Правда и кривда - Страница 78


К оглавлению

78

— Еще как заговорят.

— Марко, а тебя еще не избрали председателем?.. Почему? — уже строго допытывается Броварник.

— Разве это от меня зависит?

— И от тебя. Скромность скромностью, а государственное дело выше этого.

— Так что же мне делать: на трибуну лезть и кричать, что хочу быть председателем?

— Не тумань меня трибунами. Ты что, хитрить сюда приехал? — ударил кулаком по столу.

— Нет, приехал… просить помощи.

— Помощи? Чем же я тебе помогу?

— Не мне, нашим лошадям, потому что уже последними слезами плачут они. Старцем приехал к вам.

— Не говори так: брат к брату, хоть бы он даже без сорочки был, не приходит старцем.

— И после этих слов взгляд Броварника затуманился. — А я, Марко, таки был истинным старцем. Попробовал и нищенского хлеба.

— Что вы, Данило Васильевич? Как это случилось?

— Научила беда и подаяние просить, и на лире играть, — провел рукой, будто крутнул ручку лиры, и улыбнулся. — В сорок втором году я прибился к отряду Григория Заднепровского. Он теперь у вас учительствует. Познакомился с ним?

— Познакомился.

— И как он тебе?

— Хороший человек.

— Хороший — мало.
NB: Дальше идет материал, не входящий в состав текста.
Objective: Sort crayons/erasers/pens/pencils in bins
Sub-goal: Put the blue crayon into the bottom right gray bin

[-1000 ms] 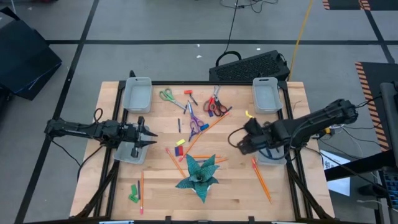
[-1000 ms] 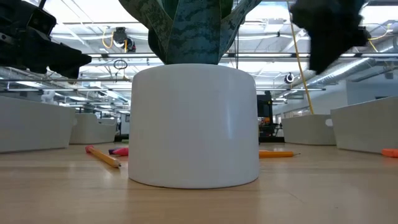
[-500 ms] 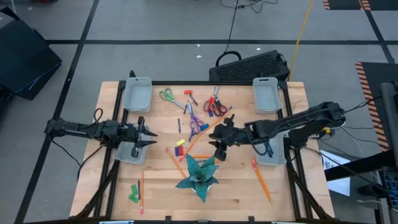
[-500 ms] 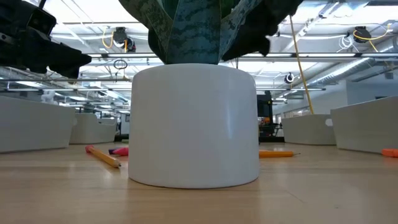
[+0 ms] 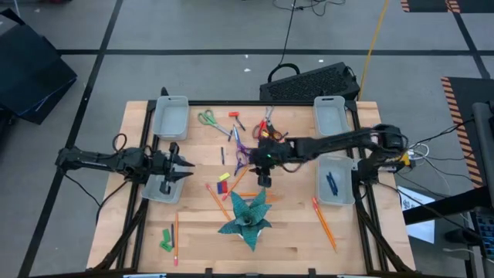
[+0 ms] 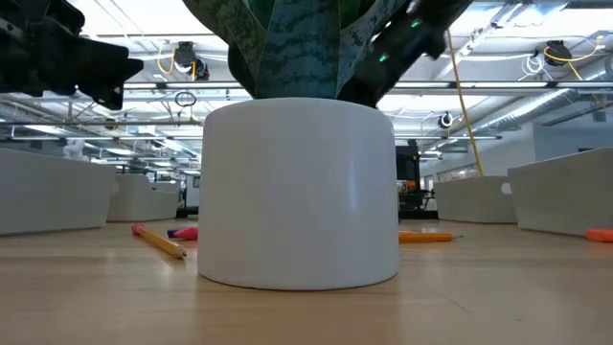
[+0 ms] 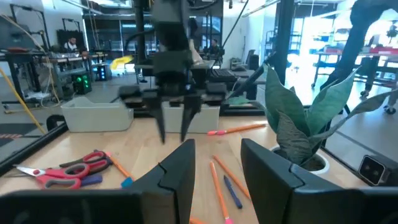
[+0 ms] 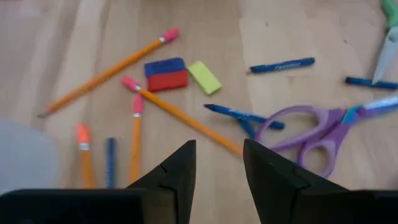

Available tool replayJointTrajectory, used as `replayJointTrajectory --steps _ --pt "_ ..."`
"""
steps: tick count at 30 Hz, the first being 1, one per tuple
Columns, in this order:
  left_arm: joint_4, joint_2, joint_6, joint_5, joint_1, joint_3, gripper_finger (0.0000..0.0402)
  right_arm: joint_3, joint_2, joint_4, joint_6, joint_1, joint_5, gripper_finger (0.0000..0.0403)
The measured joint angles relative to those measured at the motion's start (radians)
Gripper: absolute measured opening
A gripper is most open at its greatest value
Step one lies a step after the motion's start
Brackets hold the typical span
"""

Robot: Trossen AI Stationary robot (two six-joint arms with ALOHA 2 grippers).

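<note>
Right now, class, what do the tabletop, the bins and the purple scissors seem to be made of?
Tabletop: looks like pale wood, with plank seams and grain.
Bins: probably plastic, grey-white, translucent, with rounded corners.
Purple scissors: glossy handle loops, likely plastic; blades too blurred to judge.

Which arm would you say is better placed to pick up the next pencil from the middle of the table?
The right: its open gripper hangs over the central pencils, while the left gripper waits at the left-edge bin.

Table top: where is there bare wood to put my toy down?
Bare wood lies on the wooden table beyond the two orange pencils, and between the grey plastic bin and green scissors. The middle, around the plant, is crowded.
</note>
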Motion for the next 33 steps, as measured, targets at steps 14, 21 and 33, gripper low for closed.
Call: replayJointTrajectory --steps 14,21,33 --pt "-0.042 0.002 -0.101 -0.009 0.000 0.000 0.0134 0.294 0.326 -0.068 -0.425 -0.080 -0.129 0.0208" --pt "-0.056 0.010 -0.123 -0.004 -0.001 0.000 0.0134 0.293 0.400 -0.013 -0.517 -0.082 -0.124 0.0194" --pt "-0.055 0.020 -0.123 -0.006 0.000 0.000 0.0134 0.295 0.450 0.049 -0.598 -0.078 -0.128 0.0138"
Чудесный! Имеет мужчина сердце льва, лоб мыслителя, а глаза — девушки. Вот он и сделал меня, как старейшего, чтобы не ел напрасно партизанский хлеб, старцем. Отпустил я себе волосы до бороды, а бороду чуть ли не до колен, достал какое-то отрепье и с сумой и лирой пошел по дорогам и селам. В одном месте псалмы пою, в другом — с людьми гомоню, а в третьем:


Гітлер высоко літав
І хрести катам чіпляв,
А ми його, розбишаку,
Та й почепим на гілляку.

Броварник тихонько запел, засмеялся.

— И ведь получалось у меня это дело. Прибивался со своей лирой и на явочные квартиры, и в лагеря. Правда, как-то схватили меня фашисты, и должен был я перед ними держать испытание: сел на пол и начал петь такие божественные, как «Мимо рая прохожу, горько плачу и тужу…» Таки перехитрил их. Обо мне, слышишь, и в московской «Правде» писали. Вот как пришлось ходить в артистах. А как Григорий Стратонович поживает? Бедствует со своей семейкой?

— Бедствует.

— Передашь ему гостинец от меня?

— Передам.

— Ну, а ты хлеба не имеешь?

— Зато картофель есть.

— Какой-то пуд муки возьмешь у меня.

— Я и так перебьюсь, не пропаду… А вот с лошадьми как?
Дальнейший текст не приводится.